All of lore.kernel.org
 help / color / mirror / Atom feed
From: Thomas Fjellstrom <thomas@fjellstrom.ca>
To: NeilBrown <neilb@suse.de>
Cc: linux-raid@vger.kernel.org
Subject: Re: potentially lost largeish raid5 array..
Date: Fri, 23 Sep 2011 02:09:36 -0600	[thread overview]
Message-ID: <201109230209.36209.thomas@fjellstrom.ca> (raw)

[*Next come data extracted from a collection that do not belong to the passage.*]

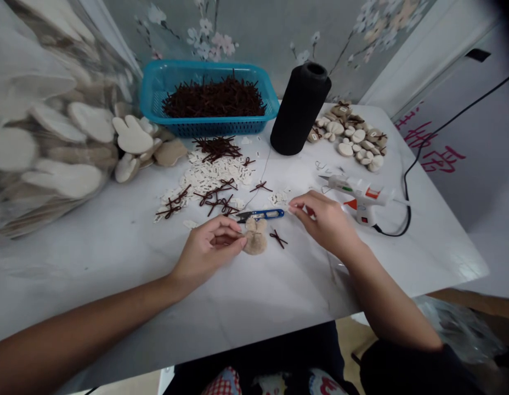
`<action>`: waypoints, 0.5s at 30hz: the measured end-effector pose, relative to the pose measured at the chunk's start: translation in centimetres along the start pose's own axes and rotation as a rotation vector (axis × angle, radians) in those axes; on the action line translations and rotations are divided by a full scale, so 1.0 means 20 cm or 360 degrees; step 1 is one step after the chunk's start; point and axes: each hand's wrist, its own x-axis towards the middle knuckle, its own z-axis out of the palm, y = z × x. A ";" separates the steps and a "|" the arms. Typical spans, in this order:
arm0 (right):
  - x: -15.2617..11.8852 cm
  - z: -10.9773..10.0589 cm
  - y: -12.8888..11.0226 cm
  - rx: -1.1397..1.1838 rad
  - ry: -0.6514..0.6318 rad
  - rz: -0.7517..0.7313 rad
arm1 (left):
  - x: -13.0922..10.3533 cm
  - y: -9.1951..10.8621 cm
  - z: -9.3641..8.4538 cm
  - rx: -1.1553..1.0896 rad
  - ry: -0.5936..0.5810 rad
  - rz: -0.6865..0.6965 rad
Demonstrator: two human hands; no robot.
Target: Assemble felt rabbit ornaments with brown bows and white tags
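Note:
My left hand (211,241) pinches the left edge of a small beige plush bunny piece (255,244), which has two rounded ears. Just behind its ears lie blue-handled thread snips (267,214). To the right of the plush piece is a single brown bow (278,238), flat on the table. My right hand (320,216) is held near the handle end of the snips, thumb and forefinger pressed together; whatever is between them is too small to make out. Small white labels (279,197) lie scattered just behind it.
Behind stands a blue basket (156,119) of brown bows, beside a black thread cone (298,109). A glue gun (363,200) with a black cord lies right, near a pile of finished plush pieces (357,137). A clear bag (52,148) of plush shapes fills the left.

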 end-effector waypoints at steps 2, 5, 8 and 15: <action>0.01 0.02 0.02 -0.0101 0.0044 0.0159 | 0.00 -0.01 0.00 -0.0018 -0.0035 -0.0028; 0.03 0.04 0.05 -0.0152 -0.0023 0.0353 | 0.00 -0.02 0.00 -0.0021 -0.0060 -0.0062; 0.04 0.06 0.06 -0.0085 -0.0068 0.0427 | 0.00 -0.02 0.00 -0.0032 -0.0084 -0.0069; 0.04 0.03 0.03 0.0069 -0.0003 0.0369 | 0.00 -0.02 0.01 -0.0040 -0.0084 -0.0089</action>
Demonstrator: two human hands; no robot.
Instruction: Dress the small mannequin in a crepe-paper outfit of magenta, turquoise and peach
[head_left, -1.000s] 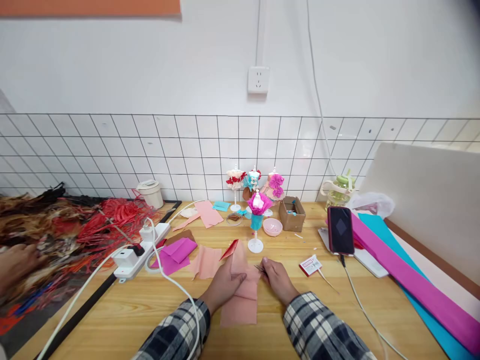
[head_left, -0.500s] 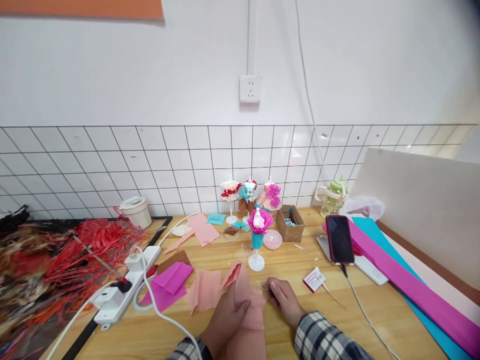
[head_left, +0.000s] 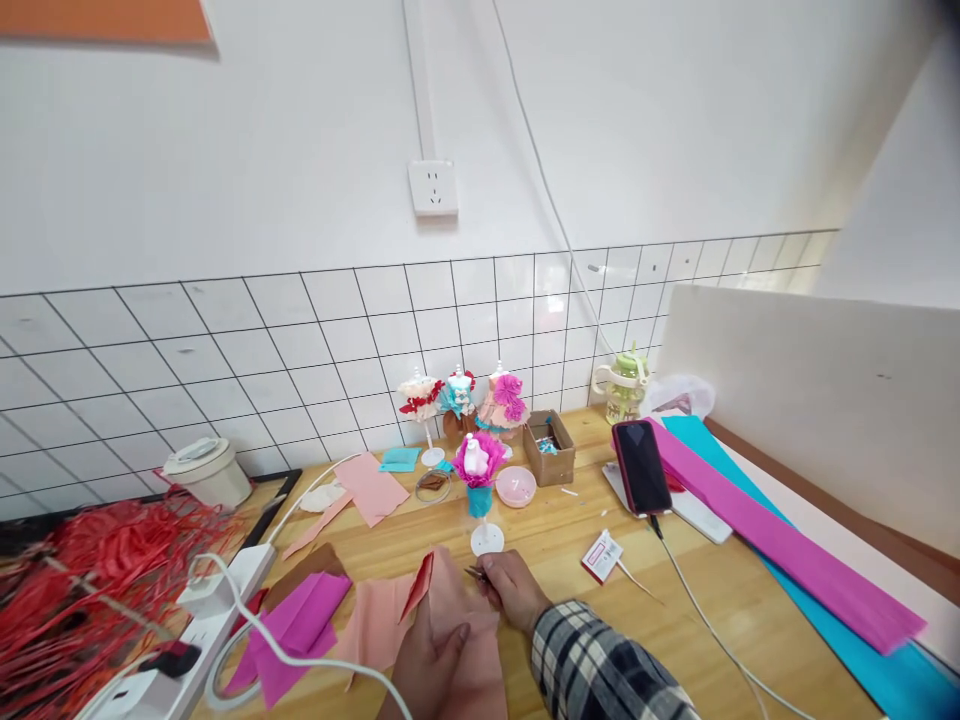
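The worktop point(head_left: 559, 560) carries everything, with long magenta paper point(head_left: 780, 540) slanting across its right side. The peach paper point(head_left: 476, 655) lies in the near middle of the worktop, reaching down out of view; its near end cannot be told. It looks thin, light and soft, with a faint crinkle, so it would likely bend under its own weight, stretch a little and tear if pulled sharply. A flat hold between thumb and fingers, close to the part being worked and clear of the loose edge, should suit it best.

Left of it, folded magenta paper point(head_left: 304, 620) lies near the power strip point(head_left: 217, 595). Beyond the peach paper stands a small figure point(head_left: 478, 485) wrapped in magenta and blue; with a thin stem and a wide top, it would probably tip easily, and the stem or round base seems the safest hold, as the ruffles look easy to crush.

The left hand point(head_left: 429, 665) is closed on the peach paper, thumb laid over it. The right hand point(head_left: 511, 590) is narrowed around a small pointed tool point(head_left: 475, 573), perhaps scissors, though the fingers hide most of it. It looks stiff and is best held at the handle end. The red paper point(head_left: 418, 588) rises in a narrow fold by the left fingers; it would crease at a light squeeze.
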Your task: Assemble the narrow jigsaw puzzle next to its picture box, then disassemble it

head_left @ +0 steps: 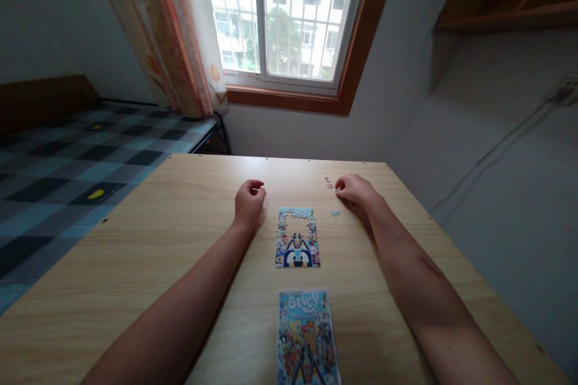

In-Reply-To: <201109222322.57040.tfjellstrom@shaw.ca>

On September 22, 2011, Thomas Fjellstrom wrote:
> On September 22, 2011, NeilBrown wrote:
> > On Thu, 22 Sep 2011 22:49:12 -0600 Thomas Fjellstrom
> > <tfjellstrom@shaw.ca>
> > 
> > wrote:
> > > On September 22, 2011, NeilBrown wrote:
> > > > On Thu, 22 Sep 2011 19:50:36 -0600 Thomas Fjellstrom
> > > > <tfjellstrom@shaw.ca>
> > > > 
> > > > wrote:
> > > > > Hi,
> > > > > 
> > > > > I've been struggling with a SAS card recently that has had poor
> > > > > driver support for a long time, and tonight its decided to kick
> > > > > every drive in the array one after the other. Now mdstat shows:
> > > > > 
> > > > > md1 : active raid5 sdf[0](F) sdh[7](F) sdi[6](F) sdj[5](F)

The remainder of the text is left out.